I reassured myself by saying that I must just look girly and weak from the outside--especially that day, as was wearing pink sweater and diamond-encrusted star pendant from 'Cookie Lee'. I often think that I look dumber, girlier, and weaker than I really am (the blonde hair and penchant for pink clothing give me sort of an Elle Woods look. And, like Elle Woods, I am really quite sharp and strong on the inside. At least, this is what I have always told myself). "Looks can be deceiving," I told Mike on the way home, flexing my muscles.

But my bubble really burst this last weekend while Mike and I put together a fence for Radcliff in the backyard. We went to Lowe's and bought some wire and some fencing staples. I couldn't lift the wire onto the cart. Fifty feet of wire, and I couldn't move it anywhere. Mike handed me the bag of staples instead. Then, when we were working on the fence, Mike needed me to hold an 8 lb sledge hammer--8 lbs, that's more than 20 lbs lighter than my son-- against the back of the post so he could hammer in the staples. I could barely keep the thing up, not to mention provide a strong resistance to his hammering. At one point, we switched, thinking it might be easier for me to hammer in the staples. What took Mike three powerful hits took me ten. I just stood there, in a futile attempt to hold the hammer straight. Mike was laughing at me, and I was feeling v. deflated.

So I guess all this patting myself on the back all these years has been wrong. I am weak, girly girl with a pink rabbit fur sweater and a 'Cookie Lee' necklace.

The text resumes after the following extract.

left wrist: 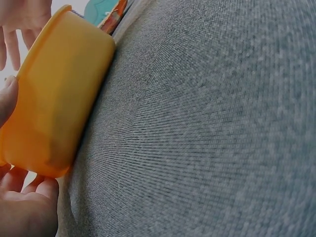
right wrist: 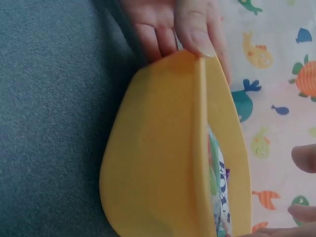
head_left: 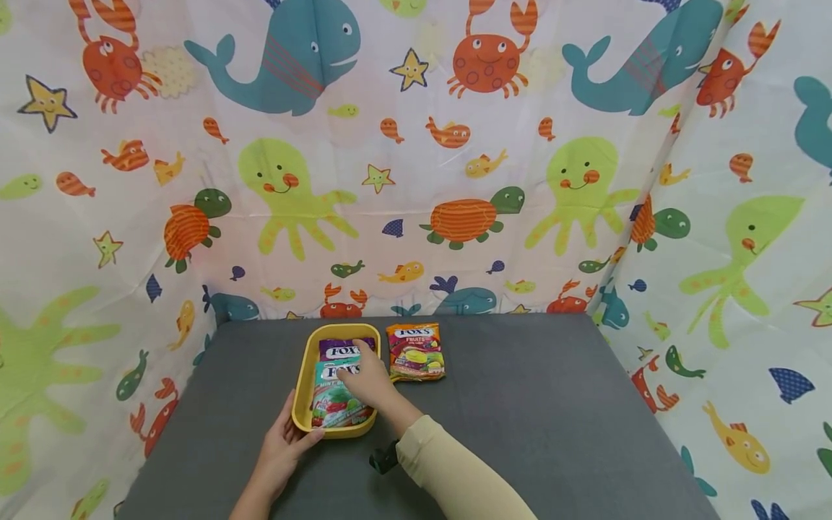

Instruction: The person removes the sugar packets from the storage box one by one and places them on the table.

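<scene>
A yellow plastic tub (head_left: 302,386) with rounded corners stands on the grey table. Inside it lie a teal Fox's candy packet (head_left: 338,408) and, behind and partly under that, a purple Fox's candy packet (head_left: 330,347). My left hand (head_left: 278,451) grips the tub's near left corner, thumb at the rim and fingers along the outer wall. Over the packets hovers my right hand (head_left: 369,379), thumb and index finger spread apart; in the right wrist view its fingertips (right wrist: 303,158) show nothing between them. Whether it touches a packet, I cannot tell.
An orange Fox's fruit candy packet (head_left: 416,352) lies flat just right of the tub. Grey cloth (head_left: 539,419) covers the table. A curtain (head_left: 416,166) printed with sea animals hangs behind and at both sides. A black device (head_left: 383,458) sits under my right wrist.
</scene>
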The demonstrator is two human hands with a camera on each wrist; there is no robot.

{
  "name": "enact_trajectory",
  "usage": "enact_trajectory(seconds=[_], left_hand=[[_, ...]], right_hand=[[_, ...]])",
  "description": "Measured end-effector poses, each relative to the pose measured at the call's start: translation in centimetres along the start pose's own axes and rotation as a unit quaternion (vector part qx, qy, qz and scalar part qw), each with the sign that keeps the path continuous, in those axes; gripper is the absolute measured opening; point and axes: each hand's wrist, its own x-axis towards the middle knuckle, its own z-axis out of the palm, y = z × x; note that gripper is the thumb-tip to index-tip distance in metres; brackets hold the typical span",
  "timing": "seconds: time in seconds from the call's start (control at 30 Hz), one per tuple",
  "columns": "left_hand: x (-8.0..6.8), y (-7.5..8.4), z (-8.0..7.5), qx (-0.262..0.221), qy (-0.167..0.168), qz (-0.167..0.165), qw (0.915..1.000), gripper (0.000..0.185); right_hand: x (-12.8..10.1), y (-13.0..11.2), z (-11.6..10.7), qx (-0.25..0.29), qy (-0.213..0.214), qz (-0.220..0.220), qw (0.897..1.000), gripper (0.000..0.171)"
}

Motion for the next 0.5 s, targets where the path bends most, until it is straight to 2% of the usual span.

  1. Did Rhonda really say that? Why? What kind of shoes were you wearing?

  2. My computer just froze while google"ing" Cookie Lee Necklace, my printer keeps screaming "clear paper" "clear paper" and Lander Bravo (yes that is really his name) is making fun of me for reading blogs and creating Birthday invitations when I am supposed to be working. This Cookie Lee necklace better be REALLY cool.

  3. Um, I don't know if I'm technologically ready for blogs. I put my first fledgling comment up and then immediately deleted it, purely out of my need to find out what would really happen if I hit the little trash can button. But, I just wanted you to know that I love your blog and can now actually comment on it. Although I'm sure as time passes I'll wish I used a pseudonym ... just in case.